Brad, who has just turned three, was adopted by Fred, a medical intern, and his wife, Cher. Last year Brad spent four days a week in daycare, since Cher needed to work part time and was told Brad would benefit socially.
Brad’s teachers reported that when Brad didn’t get his way, he expressed his frustration and anger by hitting others, wildly trashing about, refusing to take redirection. During this last month, however, Brad was learning to use language in lieu of hitting. When his teachers threatened to report a recent incident to his parents, he immediately shot back, threatening to report them instead.
While continuing to engage his teachers by wildly trashing about, Brad, full of fun-loving antics, was still by far their favorite.
About two weeks ago, Fred told me that Brad awakened during the night screaming, running from his room, jumping into bed with him and Cher. Fred thought it a nightmare, possibly emanating from a violent robot TV serial Brad had been watching. I immediately asked myself if this could it be a symptom of childhood anxiety that could play out in multiple forms of mental illness as he grows older.
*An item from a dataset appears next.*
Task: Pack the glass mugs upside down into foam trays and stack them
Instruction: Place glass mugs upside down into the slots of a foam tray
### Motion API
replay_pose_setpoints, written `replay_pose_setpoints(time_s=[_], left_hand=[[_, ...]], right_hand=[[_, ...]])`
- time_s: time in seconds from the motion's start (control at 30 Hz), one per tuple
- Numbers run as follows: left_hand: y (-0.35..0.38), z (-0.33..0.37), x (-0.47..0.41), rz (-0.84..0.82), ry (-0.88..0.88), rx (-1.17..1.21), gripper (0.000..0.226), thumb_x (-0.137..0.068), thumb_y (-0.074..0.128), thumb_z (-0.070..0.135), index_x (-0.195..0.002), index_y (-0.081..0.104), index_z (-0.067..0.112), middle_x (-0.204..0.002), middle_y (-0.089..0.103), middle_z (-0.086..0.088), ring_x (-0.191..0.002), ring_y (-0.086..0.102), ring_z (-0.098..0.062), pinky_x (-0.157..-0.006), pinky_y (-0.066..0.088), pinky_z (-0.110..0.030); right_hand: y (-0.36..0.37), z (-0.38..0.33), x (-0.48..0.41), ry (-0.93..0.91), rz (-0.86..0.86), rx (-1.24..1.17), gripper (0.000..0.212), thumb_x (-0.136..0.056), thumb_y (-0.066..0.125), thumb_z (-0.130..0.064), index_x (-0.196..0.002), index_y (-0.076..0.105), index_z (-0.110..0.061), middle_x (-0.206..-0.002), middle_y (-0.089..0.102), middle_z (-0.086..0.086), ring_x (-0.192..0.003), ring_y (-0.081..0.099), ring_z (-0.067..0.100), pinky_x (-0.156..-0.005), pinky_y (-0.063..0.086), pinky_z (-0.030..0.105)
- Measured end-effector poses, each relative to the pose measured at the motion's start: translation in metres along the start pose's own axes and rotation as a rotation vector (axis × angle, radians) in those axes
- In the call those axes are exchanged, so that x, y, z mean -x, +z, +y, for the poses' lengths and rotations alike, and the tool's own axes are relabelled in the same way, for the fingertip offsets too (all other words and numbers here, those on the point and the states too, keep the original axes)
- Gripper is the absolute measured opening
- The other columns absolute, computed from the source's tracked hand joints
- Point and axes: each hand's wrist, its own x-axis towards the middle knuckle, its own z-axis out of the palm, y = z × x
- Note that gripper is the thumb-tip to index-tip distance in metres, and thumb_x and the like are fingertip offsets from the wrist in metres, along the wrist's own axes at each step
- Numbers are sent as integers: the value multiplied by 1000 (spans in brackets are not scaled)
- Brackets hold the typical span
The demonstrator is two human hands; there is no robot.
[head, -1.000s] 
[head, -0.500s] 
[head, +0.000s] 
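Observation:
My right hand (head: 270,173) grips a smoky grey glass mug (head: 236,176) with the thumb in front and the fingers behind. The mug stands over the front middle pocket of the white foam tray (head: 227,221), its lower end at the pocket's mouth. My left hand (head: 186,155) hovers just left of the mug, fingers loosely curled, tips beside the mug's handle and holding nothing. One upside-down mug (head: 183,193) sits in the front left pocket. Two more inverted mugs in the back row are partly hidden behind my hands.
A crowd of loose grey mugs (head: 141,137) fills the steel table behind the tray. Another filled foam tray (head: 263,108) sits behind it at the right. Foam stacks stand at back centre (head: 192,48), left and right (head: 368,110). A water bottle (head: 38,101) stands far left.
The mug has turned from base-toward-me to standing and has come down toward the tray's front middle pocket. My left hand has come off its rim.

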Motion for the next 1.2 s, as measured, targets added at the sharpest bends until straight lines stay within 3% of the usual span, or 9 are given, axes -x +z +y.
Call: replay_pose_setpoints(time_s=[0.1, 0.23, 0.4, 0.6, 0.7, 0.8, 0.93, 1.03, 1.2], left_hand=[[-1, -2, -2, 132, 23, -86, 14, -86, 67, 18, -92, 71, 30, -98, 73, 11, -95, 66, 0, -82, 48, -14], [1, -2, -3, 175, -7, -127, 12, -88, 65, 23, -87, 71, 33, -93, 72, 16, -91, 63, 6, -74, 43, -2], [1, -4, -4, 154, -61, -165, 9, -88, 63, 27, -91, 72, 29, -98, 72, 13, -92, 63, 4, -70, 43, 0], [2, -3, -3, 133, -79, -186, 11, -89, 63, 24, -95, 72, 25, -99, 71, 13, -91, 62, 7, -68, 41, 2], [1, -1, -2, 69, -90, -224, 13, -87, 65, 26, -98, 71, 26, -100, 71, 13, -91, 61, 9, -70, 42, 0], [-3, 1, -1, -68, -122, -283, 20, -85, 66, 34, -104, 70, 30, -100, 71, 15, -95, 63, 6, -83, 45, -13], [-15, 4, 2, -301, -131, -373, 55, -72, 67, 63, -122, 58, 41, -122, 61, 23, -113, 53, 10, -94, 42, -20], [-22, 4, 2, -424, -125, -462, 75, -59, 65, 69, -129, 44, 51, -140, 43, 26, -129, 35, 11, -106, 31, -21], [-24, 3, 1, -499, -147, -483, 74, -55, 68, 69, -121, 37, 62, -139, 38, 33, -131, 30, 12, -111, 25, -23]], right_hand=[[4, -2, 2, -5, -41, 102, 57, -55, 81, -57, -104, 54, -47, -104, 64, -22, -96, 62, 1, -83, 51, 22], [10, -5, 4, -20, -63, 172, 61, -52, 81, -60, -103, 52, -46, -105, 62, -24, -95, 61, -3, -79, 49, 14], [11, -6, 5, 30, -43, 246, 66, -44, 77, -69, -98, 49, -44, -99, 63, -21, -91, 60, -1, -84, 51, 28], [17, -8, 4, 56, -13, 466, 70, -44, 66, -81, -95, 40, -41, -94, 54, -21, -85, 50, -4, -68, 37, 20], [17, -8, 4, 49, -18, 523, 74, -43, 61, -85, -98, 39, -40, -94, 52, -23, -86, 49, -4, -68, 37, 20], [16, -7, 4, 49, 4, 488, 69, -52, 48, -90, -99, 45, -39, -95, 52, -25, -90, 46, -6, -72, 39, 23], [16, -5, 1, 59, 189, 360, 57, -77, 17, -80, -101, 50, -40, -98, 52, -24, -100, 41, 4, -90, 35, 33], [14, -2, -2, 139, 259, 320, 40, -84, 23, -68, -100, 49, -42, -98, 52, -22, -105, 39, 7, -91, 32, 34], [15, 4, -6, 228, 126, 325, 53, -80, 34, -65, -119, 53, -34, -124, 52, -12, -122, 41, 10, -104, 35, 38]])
I speculated with Fred that yes, Brad was threatened by something imagined in a dream. But it was important that Brad be encouraged to verbalize it, as best he could, to externalize the threat and be rid of it. If Brad can use language to freely examine his own feelings, whatever they may be, he will be better able to prevent the festering anxiety and internal conflicts that lead to serious mental issues.
Fred said he was confused. “How can language prevent threats of goblins, evil spirits, and dread of the dead.
I replied that language actually created these fears since they are learned from what others tell us. The only innate fears I was aware were loud thunderous sounds and falling in space. We learn to deal with thunder by becoming inured over time to the sound. Falling into space, however, can be a lifelong survival instinct for us not to get too close to the precipice.
Fred asked why it was that others created goblins, ghosts, and threatening spooky creatures. I replied that these scary inventions were used by others to control us to be submissive and pay our taxes.
“But how does all this relate to preventing childhood anxiety,” Fred asked?
Well, I replied, first of all, it means that childhood anxiety is largely learned, not innate. Secondly, if we can teach our children to be anxious, it means we can teach them not to be anxious. And third, if we can teach them to manage their own feelings with language, they will then be free from having mental hang-ups that can be being exploited by others.
“Exploited?” Fred remarked.
When you pull back and look at it, all of us have been manipulated, taken advantage of, or outsmarted—it all amounts to the same. We may think we are free agents, particularly when it comes to thinking our own thoughts. Yet, as three-year-olds, we use language not just to communicate with others but, just as important, with ourselves.
The problem is that significant others, however well-minded, begin to impose dysfunctional language patterns upon us, forcing us to think in terms of right or wrong, black or white, good or evil, etc. This thinking becomes highly problematic when dealing with those holding different beliefs and values, creating irreconcilable conflict. It also promotes feelings of guilt and anxiety for holding spiteful thoughts toward one’s family members or fear of committing a social booboo in public.
“But how am I and Cher supposed to prevent Brad from having spiteful thoughts toward us and becoming socially anxious?” Fred asked.
Well, the first thing you want to do is to not lavishly praise his good behavior. He’s not a dog. He needs to learn what is functional and dysfunctional behavior own his own, sometimes with your help in sitting down and helping him see the probable outcomes of one choice over another. If he makes a poor choice, so be it—we learn from our mistakes—by not considering the likely consequences of one choice over another.
He’s still a human being and deserves respect as a person. Yes, you can impose time-out as a consequence for repeated dysfunctional behavior, but not without helping him see that it is a likely outcome of a poor choice. The idea is to have Brad begin to think for himself, taking responsibility for his own behavior, and being free from the dictates, however disguised, of manipulative authority.
When it comes to Brad getting along with others who may hold different beliefs and values, you might enlist Brad’s creative imagination to pretend that he is the parent and you and Cher are the children. You can also play back some of Brad’s challenging antics to see what he makes of them. Not only does this exercise promise to be fun, but you will learn what Brad perceives as your beliefs and values, which may or may not come as a shock.
Fred asked if all this wasn’t a bit much for a three-year-old.
Of course, I replied, but it depends on the child. Playing reverse roles is great fun. Not only will Brad love you for it, but it will cement a close relationship that can withstand the inevitable fissures of beliefs and values that occur over time.